I know reliance on oil and government subsidies are not sustainable, but it’s ridiculous that for the rest of the world the cost per barrel is going down (US$38 a barrel on the world market yesterday) and here it’s costing GH¢15 (US$3.8) per gallon. Compare that to the US where it’s currently US$2 a gallon.
This is a country that produces oil but is forced to process it elsewhere because the refinery has been closed down due to indebtedness and ‘maintenance’ issues.
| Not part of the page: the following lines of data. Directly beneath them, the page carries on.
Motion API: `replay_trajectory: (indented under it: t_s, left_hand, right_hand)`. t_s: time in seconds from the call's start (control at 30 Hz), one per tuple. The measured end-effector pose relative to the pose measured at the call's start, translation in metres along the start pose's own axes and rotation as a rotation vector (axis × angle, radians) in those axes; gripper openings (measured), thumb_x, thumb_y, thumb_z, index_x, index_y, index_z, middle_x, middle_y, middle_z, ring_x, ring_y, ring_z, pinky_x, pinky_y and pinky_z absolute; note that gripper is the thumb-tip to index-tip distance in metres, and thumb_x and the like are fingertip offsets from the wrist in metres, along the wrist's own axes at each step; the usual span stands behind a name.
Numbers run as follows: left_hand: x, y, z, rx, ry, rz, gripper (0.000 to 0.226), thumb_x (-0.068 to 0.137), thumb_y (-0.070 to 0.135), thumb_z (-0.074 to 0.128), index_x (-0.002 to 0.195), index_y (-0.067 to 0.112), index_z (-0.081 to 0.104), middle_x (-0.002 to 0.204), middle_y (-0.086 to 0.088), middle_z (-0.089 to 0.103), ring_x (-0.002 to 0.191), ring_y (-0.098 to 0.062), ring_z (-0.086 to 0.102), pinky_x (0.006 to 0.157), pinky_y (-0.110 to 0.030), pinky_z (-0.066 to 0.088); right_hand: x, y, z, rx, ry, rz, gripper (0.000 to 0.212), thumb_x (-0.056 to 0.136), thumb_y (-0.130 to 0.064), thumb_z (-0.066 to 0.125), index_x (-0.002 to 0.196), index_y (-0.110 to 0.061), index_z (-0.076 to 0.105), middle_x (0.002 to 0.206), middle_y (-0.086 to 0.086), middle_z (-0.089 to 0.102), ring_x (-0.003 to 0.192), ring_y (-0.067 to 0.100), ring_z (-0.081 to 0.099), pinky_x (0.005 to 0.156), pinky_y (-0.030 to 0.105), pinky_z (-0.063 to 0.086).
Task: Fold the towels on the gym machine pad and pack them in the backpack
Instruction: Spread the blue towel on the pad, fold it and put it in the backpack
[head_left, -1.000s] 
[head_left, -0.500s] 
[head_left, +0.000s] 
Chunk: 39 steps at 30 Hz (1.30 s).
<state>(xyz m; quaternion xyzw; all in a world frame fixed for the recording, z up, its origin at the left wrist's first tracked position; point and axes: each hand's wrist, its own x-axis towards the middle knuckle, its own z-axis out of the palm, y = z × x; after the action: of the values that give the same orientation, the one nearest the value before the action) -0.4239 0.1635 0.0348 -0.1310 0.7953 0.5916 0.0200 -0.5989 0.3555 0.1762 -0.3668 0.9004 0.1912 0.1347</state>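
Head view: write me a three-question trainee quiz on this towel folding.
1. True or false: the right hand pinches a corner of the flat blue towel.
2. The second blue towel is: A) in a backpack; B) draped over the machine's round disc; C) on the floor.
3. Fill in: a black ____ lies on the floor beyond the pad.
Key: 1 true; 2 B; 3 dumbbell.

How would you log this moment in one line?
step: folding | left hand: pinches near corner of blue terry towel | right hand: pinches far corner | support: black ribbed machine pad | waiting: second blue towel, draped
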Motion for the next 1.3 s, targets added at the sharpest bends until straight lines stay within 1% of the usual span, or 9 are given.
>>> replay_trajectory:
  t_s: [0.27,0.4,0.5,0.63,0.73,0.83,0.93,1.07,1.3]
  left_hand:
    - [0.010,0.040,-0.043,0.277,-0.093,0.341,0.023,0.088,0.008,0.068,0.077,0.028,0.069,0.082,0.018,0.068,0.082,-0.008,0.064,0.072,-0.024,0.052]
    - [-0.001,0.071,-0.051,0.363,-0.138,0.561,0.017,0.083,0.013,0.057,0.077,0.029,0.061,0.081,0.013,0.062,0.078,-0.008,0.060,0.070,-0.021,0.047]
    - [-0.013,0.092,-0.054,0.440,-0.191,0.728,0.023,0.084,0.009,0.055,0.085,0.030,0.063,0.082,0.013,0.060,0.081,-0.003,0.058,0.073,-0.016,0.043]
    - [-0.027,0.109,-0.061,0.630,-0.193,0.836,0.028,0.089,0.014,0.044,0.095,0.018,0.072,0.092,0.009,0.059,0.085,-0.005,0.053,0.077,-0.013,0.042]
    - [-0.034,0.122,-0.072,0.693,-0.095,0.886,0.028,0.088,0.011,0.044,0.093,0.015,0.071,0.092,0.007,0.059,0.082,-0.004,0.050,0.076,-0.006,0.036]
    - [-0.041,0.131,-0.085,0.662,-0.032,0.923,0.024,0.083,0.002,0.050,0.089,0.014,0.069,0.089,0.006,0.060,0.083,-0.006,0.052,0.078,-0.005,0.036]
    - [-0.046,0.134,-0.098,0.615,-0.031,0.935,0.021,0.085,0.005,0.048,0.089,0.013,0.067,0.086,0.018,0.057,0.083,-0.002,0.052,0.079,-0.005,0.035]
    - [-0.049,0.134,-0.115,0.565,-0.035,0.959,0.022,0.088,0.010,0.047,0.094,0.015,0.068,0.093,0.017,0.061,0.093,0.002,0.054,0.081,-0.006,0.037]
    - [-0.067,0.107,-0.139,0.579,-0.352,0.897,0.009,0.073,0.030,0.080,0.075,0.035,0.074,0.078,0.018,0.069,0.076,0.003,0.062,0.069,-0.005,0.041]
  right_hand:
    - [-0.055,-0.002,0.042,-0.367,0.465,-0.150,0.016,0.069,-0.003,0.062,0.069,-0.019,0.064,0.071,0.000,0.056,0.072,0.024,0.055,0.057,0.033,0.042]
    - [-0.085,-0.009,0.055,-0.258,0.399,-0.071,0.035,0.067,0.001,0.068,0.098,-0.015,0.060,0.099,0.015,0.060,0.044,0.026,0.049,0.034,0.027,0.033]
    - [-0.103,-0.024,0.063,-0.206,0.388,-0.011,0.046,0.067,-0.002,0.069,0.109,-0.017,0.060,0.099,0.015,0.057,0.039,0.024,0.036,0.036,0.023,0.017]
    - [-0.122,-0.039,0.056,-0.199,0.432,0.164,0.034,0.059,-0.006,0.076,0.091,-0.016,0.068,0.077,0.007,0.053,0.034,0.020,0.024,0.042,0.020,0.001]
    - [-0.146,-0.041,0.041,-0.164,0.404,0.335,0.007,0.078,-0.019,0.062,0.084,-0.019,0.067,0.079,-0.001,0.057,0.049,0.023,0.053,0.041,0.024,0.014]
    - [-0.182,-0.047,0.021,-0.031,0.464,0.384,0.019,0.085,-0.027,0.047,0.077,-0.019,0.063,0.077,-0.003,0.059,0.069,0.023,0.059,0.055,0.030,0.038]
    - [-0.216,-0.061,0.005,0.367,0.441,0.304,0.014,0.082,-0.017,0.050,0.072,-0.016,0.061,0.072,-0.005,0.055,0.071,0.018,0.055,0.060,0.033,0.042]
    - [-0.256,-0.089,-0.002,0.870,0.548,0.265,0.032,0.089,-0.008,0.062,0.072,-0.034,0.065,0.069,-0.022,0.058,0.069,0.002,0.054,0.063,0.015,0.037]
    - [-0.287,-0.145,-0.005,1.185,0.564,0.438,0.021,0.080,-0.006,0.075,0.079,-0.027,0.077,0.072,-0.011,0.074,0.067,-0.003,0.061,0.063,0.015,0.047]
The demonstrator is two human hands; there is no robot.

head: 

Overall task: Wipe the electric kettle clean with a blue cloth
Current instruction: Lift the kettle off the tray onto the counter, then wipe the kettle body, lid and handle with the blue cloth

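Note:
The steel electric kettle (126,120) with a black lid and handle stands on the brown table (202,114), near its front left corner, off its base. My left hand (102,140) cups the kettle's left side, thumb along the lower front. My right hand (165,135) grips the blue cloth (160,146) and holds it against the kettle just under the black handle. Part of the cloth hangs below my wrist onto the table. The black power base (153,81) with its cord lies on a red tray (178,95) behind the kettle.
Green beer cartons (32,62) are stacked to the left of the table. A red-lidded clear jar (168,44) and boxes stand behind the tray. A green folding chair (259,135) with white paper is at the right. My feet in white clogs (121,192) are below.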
Ghanaians are STILL paying for the debt of the Tema Oil Refinery in their fuel taxes (yes, even though it’s not functioning).
For a litre of fuel, which today costs roughly GH¢3.9 (roughly US$1) the taxes per litre now constitute the following:
- Excise duty – 2.78 pesewas
- Energy Debt Recovery Levy – 41 pesewas (To pay the debt for the Tema Oil Refinery)
- Road Fund Levy – 40 pesewas
- Energy Fund Levy – 1 pesewa (Intended to be spent on renewable energy projects – although things aren’t looking good)
- Price Stabilisation and Recovery Levy – 12 pesewas (established to be used as a buffer for under-recoveries in the petroleum sector, stabilise petroleum prices for consumers)
- Primary Distribution Margin – 4.5 pesewas
- BOST (Bulk Oil Storage and Transportation Company Limited) Margin – 3 pesewas
- Fuel Marketing Margin – 1.5 pesewas
- And in addition – 17.5% VAT on product price
Between January 2011 and June 2015 the Ghanaian Government bagged GH¢3.2 billion from taxes imposed on petroleum products. Many Ghanaians are wondering where that money has been spent.
For instance, while the Tema Oil Refinery (TOR) Debt Recovery Levy generated over GH¢1.6 billion within the four-and-half years, the refinery remains closed due to huge indebtedness.
Data examined by The Finder indicates that within the same period, an amount of GH¢880 million also accrued from the Road Fund to the state, yet roads in the country are in deplorable state.
Read more about the protests in January – http://dailypost.ng/2016/01/20/ghana-workers-protest-hike-in-fuel-price-utility-tariffs/
People rely on fuel to live – they cannot afford these taxes without alternative support.